Accord d'entreprise "Accord d'entreprise sur l'exercice du droit d'expression des salariés" chez ASSOCIATION RESONANCE (Siège)

Cet accord signé entre la direction de ASSOCIATION RESONANCE et le syndicat CGT le 2019-07-15 est le résultat de la négociation sur l'exercice du droits syndical, les instances représentatives du personnel et l'expression des salariés.

Périmètre d'application de la convention signée entre l'entreprise et le syndicat CGT

Numero : T06819002410
Date de signature : 2019-07-15
Nature : Accord
Raison sociale : ASSOCIATION RESONANCE
Etablissement : 77898667900018 Siège

Droit syndical : les points clés de la négociation

La négociation s'est portée sur le thème Droit syndical, IRP, expression des salariés Accord sur l'exercice du droit d'expression des salariés (2017-10-23) Accord relatif à la mise en place et au fonctionnement du Comité Social et Economique (2019-07-15) Accord sur l'exercice du droit d'expression (2018-12-10) Accord collectif NAO 2018 (2018-12-10) Accord sur l'exercice du droit d'expression des salariés (2020-11-16) Accord sur l'exercice du droit d'expression des salariés (2021-12-08) Accord sur l'exercice du droit d'expression 2023 (2022-12-12) Accord sur la NAO 2022 (2022-12-12)

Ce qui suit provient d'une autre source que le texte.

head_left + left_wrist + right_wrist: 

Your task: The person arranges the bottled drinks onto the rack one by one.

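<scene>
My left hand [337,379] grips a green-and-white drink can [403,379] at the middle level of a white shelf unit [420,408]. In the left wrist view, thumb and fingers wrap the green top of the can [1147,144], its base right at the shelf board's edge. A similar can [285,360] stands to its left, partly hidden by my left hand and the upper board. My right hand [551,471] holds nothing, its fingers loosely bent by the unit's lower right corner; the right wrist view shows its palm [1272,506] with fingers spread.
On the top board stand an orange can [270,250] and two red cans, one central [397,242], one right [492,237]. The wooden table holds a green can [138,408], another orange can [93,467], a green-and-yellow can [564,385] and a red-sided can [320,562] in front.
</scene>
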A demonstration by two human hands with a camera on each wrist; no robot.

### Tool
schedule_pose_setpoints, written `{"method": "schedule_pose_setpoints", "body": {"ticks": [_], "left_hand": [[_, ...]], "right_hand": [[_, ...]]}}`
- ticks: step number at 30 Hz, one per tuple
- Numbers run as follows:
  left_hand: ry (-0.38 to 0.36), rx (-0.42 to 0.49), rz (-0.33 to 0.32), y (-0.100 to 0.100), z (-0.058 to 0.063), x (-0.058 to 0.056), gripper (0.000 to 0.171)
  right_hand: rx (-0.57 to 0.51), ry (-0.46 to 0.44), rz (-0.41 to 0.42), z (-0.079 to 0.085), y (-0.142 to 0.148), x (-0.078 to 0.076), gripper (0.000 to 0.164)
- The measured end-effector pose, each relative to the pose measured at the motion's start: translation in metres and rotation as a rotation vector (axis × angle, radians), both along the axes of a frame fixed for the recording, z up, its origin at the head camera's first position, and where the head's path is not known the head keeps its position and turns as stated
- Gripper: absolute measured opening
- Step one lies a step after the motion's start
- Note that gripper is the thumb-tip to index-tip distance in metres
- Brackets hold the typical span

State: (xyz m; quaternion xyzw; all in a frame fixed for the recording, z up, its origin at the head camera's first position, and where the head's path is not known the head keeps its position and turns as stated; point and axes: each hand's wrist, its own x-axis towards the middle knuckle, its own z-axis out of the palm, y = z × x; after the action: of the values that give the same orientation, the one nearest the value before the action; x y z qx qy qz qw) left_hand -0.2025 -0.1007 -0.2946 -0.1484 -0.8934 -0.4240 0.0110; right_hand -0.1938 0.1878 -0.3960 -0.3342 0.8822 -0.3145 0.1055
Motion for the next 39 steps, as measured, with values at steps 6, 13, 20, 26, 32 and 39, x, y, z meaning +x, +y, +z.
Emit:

Conditions du dispositif droit syndical pour les salariés : le texte complet de l'accord du 2019-07-15

Accord d’entreprise sur l’exercice du droit d’expression des salariés

Entre les soussignés :

L’Association Résonance dont le siège social est situé 10 rue des Confins - 68124 LOGELBACH, représentée par Madame XXXXXX – Directrice Générale.

D’une part,

Et

L’organisation syndicale représentative au sein de l’Association représentées par :

Délégation CGT : Mme XXXXXXX (déléguée syndicale) 

D’autre part,

Préambule

Les parties du présent accord considèrent que le droit d’expression des salariés énoncé par les articles L.2281-5 et suivants du Code du travail est de nature à favoriser le dialogue au sein de l’Association. Les salariés disposent d’un droit à une expression directe et collective sur le contenu, les conditions d’exercice et l’organisation du travail.

Ce droit a pour objet de définir les actions à mettre en œuvre pour améliorer leurs conditions de travail, l’activité et la qualité du travail dans l’Association.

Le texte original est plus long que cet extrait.